Mattioli, however, questions how much of a deterrent the ICC has actually been. She says Ituri militia leaders were afraid when Lubanga’s indictment was first announced more than two years ago, but that was short lived.
“That [fear] lasts for a moment when the news [of an arrest warrant] is out and then everybody forgets about it,” said Mattioli.
She thinks the court needs to do a better job explaining its work to the Congolese.
“I’m not sure their communications policy is the best it could be. Sexual violence charges are included in the Ngudjolo and Katanga cases, but I’m not sure that anyone in Congo knows these crimes are being prosecuted,” she said.
Another major problem for the ICC in Congo, said Mattioli, is its failure to execute its arrest warrants. The court revealed an indictment against Ituri militia leader Bosco Ntaganda in April, but he continues to elude the court.
Ntaganda is accused of pressing children into military service while he was with the Patriotic Forces for the Liberation of Congo, FPLC, in 2002 and 2003. The FPLC is the military wing of Lubanga’s Union of Congolese Patriots, UPC.
Lubanga’s ICC trial is near collapse, and Ntaganda has left Ituri, the FPLC’s stomping ground, for North Kivu. He joined the rebel force of Laurent Nkunda and is now second-in-command in the group that is accused of committing mass sexual violence in North Kivu.
“You are going to be more of a deterrent if you are seen to be strong,” said Mattioli. “If I was someone out there committing sexual violence I wouldn’t be too worried about the ICC right now.”
Recent communiqués from prosecutors have deplored the “shocking brutality” of the sexual violence in the Kivus and warned Nkunda, the army and Rwandan Hutu rebels that the ICC is watching.

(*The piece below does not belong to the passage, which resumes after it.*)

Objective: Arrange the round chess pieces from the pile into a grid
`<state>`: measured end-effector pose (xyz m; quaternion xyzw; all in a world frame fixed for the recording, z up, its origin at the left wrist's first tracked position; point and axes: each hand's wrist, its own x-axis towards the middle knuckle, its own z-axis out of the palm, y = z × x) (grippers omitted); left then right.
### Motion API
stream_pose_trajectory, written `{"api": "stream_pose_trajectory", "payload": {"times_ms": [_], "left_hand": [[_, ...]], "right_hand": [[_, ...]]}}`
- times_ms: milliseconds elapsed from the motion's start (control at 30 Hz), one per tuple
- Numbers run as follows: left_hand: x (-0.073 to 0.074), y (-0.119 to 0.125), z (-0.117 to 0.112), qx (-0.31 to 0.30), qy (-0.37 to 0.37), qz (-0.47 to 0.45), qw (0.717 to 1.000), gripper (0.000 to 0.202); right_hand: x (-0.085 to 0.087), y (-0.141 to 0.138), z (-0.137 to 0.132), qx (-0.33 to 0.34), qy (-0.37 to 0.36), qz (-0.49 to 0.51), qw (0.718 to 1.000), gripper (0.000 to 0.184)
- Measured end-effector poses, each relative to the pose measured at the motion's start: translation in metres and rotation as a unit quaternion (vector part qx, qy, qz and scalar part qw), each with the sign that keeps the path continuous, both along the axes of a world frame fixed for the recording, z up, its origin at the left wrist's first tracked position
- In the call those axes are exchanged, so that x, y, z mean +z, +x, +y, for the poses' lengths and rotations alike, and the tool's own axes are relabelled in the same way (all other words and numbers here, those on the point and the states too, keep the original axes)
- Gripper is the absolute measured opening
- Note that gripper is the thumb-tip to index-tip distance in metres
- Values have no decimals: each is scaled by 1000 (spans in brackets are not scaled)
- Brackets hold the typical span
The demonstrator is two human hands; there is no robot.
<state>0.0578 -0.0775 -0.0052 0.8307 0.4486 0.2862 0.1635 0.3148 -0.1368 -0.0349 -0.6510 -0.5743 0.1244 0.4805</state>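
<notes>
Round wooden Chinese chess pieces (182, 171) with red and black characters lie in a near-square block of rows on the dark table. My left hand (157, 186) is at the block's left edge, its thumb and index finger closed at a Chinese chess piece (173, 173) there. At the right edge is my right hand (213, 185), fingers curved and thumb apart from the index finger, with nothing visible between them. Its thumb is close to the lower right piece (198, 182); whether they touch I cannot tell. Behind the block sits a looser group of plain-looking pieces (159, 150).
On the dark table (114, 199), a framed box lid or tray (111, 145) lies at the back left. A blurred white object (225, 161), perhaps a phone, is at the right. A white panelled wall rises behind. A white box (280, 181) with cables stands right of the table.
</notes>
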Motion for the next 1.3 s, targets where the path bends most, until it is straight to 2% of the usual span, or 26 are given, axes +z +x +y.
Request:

But concrete legal action against rapists in the Kivus still seems far away. ICC investigators are not yet on the ground there, but are instead speaking informally with locals and NGOs.
“What we thought was crucial was to get the true picture from the people who are on the ground,” said Bensouda. “We need to be very cautious about how we approach sexual crimes, and we need to collect as much information as we can before deploying to the area.”
But when that will be remains unclear. “A lot of issues need to be looked at,” said Bensouda. “It is difficult to put a timeframe on it.”
Lisa Clifford is an IWPR international justice reporter in The Hague. Charles Ntiryica is an IWPR contributor in Goma.